Çıplak bırakılmak modern birey için en ağır durumlardan birisidir. Çıplaklık hali kişinin özel hayatı ile yine kişinin kendisi tarafından sınırlandırılmış bir konudur. Kamusal değildir, kişiseldir, özeldir. Çıplaklık hali ancak ve sadece kişinin mahrem ilişki anında veya size dokunma/bakma hakkını ona tanıdığınız doktor önünde mümkündür. Çıplak arama, ilk gözaltı veya hapishaneye girişin başlangıç aşamasında yapılarak insandaki oraya kadar taşıdığı bu mahrem alan algısını kırıp parçalamaya matuf bir eylemden ibarettir. Çıplak bırakmayla şunu demek istiyorlar, “burada mahrem alanınız, özel alanınız, değişik kimlikleriniz yok. Burada tek bir kimlik var onu da bu total kurum size verecek.” Yapılan anal kontroller kişinin benliklerini öğütme amaçlıdır. Kişiye yeni bir kimlik verme teknikleridir. Kişiliksizleştirme tekniğidir. Mahreme saldırarak bu kişiliksizleştirmeyi yapmaktadırlar. Dayak, küfür, cinsel saldırılar ve hakaret de aynı amaca matuf yapılan insandışılaştırma ameliyesindendir. Bu şekilde, total kurumlar insana patronun kim olduğunu kafalara çakmak istemektedir. Çoğul benlikle total kuruma gelen insan, tek bir benlik kazanmak zorundadır artık. Dışarıda sahip olunan tüm diğer benlikler ezilip öğütüldükten sonra artık insan sabah ve akşam sayılan sadece bir rakamdan ibarettir. Bu sebeple total kurumlarda özel ve mahrem alanların varlığına asla izin vermezler.
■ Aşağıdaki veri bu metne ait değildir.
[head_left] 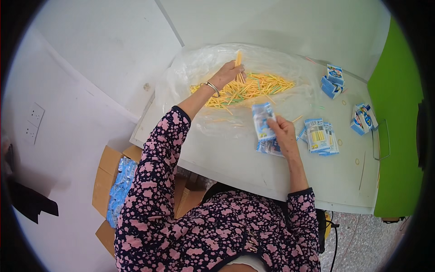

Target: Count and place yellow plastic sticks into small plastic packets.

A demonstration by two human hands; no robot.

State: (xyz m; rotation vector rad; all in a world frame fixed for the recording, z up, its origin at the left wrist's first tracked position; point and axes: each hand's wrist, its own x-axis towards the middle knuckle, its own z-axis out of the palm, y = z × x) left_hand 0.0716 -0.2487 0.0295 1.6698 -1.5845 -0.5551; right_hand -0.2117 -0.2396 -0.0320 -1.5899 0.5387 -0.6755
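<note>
My left hand is closed round a small upright bunch of thin yellow-orange sticks. Below it lies a loose heap of yellow, orange and green sticks, spread on a clear plastic bag. To the right of the heap, my right hand grips a small blue-and-white packet by its right side. Under that packet, partly covered, lie more packets on the white table. Whether the held packet contains anything cannot be made out.
A stack of packets with sticks showing lies right of my right hand. More packets stand in a back pile and a right pile near a green panel. Rubber bands dot the table. A cardboard box of packets stands at lower left.
</note>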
Necip Fazıl bunu ne güzel ifade etmişti Zindandan Mehmet’e Mektup’ta:
Saat beş dedi mi, bir yırtıcı zil;
Sayım var, maltada hizaya dizil!
Tek yekûn içinde yazıl ve çizil!
İnsanlar zindanda birer kemmiyet;
Urbalarla kemik, mintanlarla et.
Hapishanede, yumurta kabuğunda yetiştirmek istediğiniz küçücük bir filize dahi tahammülleri yoktur bu sebeple. Haftalık oda aramasına gelen gardiyan onları avuçlarının içine alıp ezip atıverir bir solukta. Sık sık oda aramaları yapar ve sizin zulaladığınız küçük mahrem alanlarınızdaki şeyleri alıp götürürler. Artık insanın farklı bir alanı olamaz ve insan tümüyle o kuruma aittir. Kantinlerdeki kısıtlamalar ve istenilen kitaplara, TV kanallarına, gazetelere ulaşamamanın anlamı tam da budur zaten. Çoraplardan veya poşetlerden oluşturulan küçük toplara bile tahammül gösterilmemesinin ardında da bu vardır.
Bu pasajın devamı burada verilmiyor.